Blunt force stopping is way, way, way worse than a car cart wheeling down the back stretch of a superspeedway. . . It's not really close... The car flipping 8 or 10 or 12 times disperses a whole, whole lot of the kinetic energy. Which is then not being applied all at once to a human body.
The G force applied to a person's body going from 160 mph to 0 in less than a tenth of a second is exceptionally high. A basilar skull fracture is a very likely possibility in an event like Dale's or Stanley Smith's. The HANs device addresses the weakest part of a driver's body in regards to a blunt force accident. Interestingly the HANs device actually was talked about and in use at a race in Rockingham all the way back in 96 I believe... I watched that old race and was quite surprised it was in development that early and one of the drivers in the field that day actually was using one.
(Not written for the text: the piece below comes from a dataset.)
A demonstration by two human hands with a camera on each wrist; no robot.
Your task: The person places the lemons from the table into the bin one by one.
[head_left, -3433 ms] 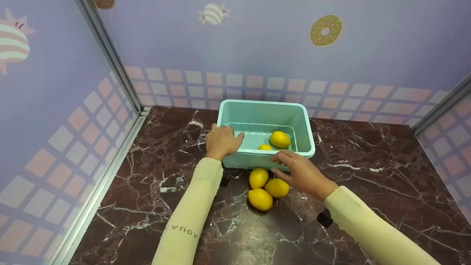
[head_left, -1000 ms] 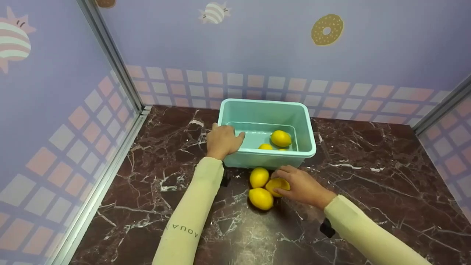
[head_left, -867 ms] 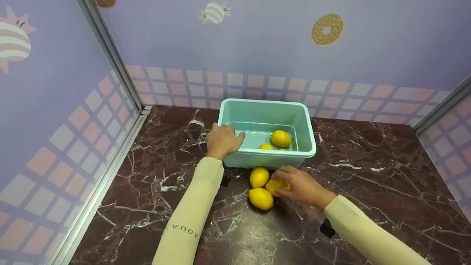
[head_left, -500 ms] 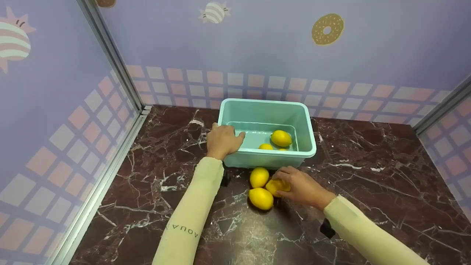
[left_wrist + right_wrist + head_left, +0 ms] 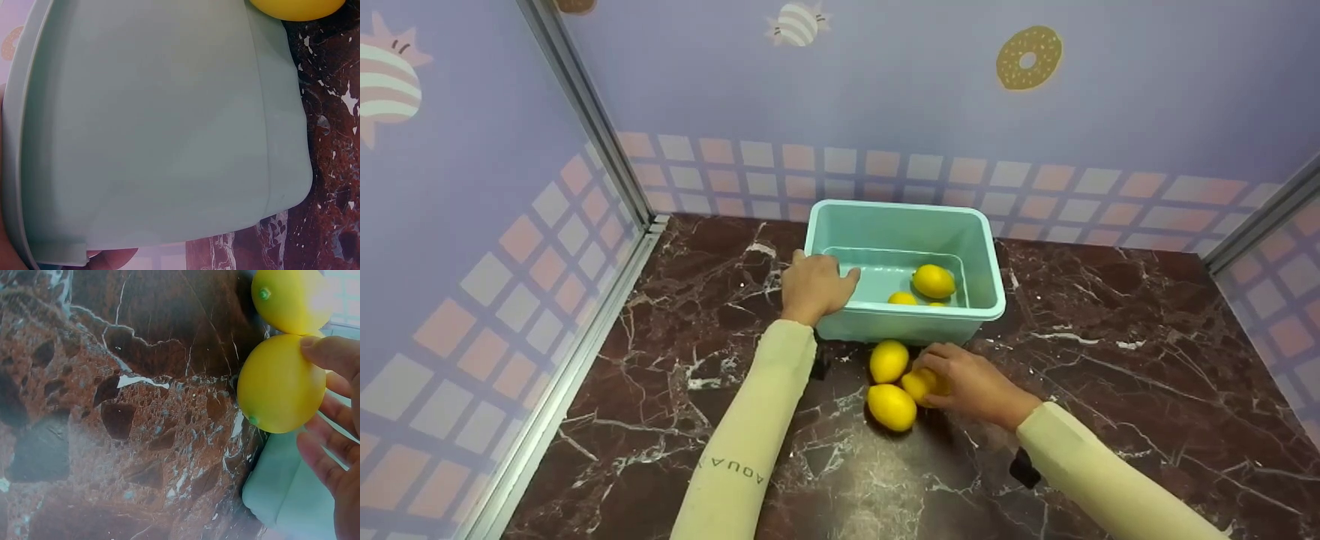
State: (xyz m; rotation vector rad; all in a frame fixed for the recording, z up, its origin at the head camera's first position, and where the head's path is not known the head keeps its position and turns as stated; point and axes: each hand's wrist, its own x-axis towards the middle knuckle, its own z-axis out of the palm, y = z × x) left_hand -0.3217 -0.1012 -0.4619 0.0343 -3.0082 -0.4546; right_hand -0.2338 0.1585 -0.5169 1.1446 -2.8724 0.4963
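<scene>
A light green plastic tub stands near the back wall with several yellow lemons inside, such as one lemon at its right. My left hand holds the tub's front left corner at the rim; its fingertips are hidden. In front of the tub, my right hand has its thumb and fingers around a lemon, which sits at table level. Two more lemons touch or nearly touch that one: an upper lemon by the tub's front wall and a lower lemon.
The tabletop is dark red marble-patterned. A patterned back wall stands close behind the tub. A left side panel with a metal track bounds the table, and another panel is at the right.
My right hand has come down from the tub's front rim to the right lemon outside and closed around it. Another lemon now shows partly inside the tub. My left hand stays on the rim.
</scene>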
Darrell Waltrips cart wheeling down the back stretch at Daytona was nothing... Compared to his massive high speed blunt impact into the old dirt berm wall coming off turn 4 in that Daytona 500. Thank goodness Cale Yarborough missed Darrel's car has it went back into the track in the tri oval. Darrell said he did not remember anything for the next few weeks.
And right after Dale's accident DW mentioned that "those are the types of crashes that hurt people." He knew that from his own experiences.